This was our last day in Diyabakir. I had budgetted too much time that we were done by this day. So what were we going to do the rest of the three days we had left. We tried to change our travel plans and the travel agent told us to go to the airport where the offices of Turkish arilines was. The wonderful people at Turkish airlines changed our flight without any added penalty. So the next day saw us winging our way to Istanbul.
In little shops in the alley ways, people are fashioning household items out of metal or other materials. It's fascinating to see, we don't have this here in the USA. Maybe we should, rather than buy everything from Asia.
I don't know what this guy is selling but there are a number of them on the streets, carrying a similar getup.
The Eastern part of Turkey is much more traditional. Istanbul is so cosmopolitan that one cannot identify it as Islamic. Maybe it explains the rioting, they really don't want to give up their Western styl freedom. It just takes losing a little of them at a time and before you know it, all women are put in burqas and have to stay at home.
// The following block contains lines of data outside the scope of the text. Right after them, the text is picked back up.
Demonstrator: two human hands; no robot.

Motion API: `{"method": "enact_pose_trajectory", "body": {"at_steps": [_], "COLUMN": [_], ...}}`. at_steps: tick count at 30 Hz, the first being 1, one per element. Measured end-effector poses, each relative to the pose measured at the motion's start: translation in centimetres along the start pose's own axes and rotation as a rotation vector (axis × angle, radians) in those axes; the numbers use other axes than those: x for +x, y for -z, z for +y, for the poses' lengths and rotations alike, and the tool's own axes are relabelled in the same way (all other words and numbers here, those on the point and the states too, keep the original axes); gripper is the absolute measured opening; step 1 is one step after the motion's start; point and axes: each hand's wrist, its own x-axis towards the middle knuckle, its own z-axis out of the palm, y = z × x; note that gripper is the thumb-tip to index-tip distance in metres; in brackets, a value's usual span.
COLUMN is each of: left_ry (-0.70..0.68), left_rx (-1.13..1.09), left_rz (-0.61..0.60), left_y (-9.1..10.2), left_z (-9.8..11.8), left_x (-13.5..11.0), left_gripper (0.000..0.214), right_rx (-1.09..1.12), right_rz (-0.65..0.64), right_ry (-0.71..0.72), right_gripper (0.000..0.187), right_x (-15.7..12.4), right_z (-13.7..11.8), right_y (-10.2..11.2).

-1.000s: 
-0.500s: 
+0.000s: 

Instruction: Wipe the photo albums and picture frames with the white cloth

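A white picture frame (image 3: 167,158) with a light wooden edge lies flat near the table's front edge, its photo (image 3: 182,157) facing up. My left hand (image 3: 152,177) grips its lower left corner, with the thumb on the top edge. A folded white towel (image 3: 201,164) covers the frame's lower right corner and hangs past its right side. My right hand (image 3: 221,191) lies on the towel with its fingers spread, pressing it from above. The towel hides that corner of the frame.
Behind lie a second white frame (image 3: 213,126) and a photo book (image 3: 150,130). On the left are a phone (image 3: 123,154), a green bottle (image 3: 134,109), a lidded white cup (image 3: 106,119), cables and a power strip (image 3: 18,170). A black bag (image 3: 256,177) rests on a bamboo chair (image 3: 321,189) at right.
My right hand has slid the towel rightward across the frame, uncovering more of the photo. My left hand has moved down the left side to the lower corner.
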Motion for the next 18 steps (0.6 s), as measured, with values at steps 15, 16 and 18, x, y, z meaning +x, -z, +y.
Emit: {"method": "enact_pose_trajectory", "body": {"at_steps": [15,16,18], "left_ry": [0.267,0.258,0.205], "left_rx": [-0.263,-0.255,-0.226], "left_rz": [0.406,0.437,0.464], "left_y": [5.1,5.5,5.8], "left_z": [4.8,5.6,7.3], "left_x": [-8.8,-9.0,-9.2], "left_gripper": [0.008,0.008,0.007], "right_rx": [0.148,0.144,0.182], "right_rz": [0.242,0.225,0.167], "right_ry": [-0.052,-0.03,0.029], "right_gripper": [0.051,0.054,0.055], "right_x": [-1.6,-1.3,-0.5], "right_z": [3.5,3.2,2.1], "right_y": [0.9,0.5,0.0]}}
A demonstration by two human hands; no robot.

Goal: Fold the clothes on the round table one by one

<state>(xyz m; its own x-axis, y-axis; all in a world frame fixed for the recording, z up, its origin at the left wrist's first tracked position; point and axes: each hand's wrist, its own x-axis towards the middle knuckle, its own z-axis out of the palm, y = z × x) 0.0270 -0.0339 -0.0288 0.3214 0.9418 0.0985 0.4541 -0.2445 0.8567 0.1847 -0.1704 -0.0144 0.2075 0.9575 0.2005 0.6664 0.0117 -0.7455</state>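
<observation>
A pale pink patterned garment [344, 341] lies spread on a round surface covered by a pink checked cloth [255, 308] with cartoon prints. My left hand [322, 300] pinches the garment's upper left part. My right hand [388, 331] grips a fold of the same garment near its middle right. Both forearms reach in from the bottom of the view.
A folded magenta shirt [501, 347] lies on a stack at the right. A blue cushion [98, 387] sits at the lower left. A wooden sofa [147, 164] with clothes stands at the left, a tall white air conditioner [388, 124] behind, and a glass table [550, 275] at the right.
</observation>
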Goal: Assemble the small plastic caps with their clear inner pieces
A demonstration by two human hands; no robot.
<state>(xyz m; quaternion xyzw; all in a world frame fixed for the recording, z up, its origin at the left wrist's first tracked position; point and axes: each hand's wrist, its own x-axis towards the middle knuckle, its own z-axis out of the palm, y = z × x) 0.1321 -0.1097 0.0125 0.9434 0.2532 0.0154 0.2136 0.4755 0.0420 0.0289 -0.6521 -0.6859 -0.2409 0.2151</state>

Ulu camii or the old mosque is being restored and a lot of areas was closed off. From the pictures it looked really sumptuous.
The really striking feature that we can see is this facade. It looked like the columns and lintels have been culled from a different source, possibly a Roman or Byzantine ruin. It is absolutely gorgeous.
Pity we couldn't see more but it is worth a trip back one day when it's finished.
The black and white basalt makes for a lovely architectural piece, a converted caravansaray now houses restaurants and cay shops. The restaurants here serve only a special breakfast, a very elaborate meal called a kavalti. The guidebook recommends skipping your hotel breakfast and head over here for the kavalti. But we didn't have time.
Minarets dot the skyline but an old church can still be found sprinkled among the chaos.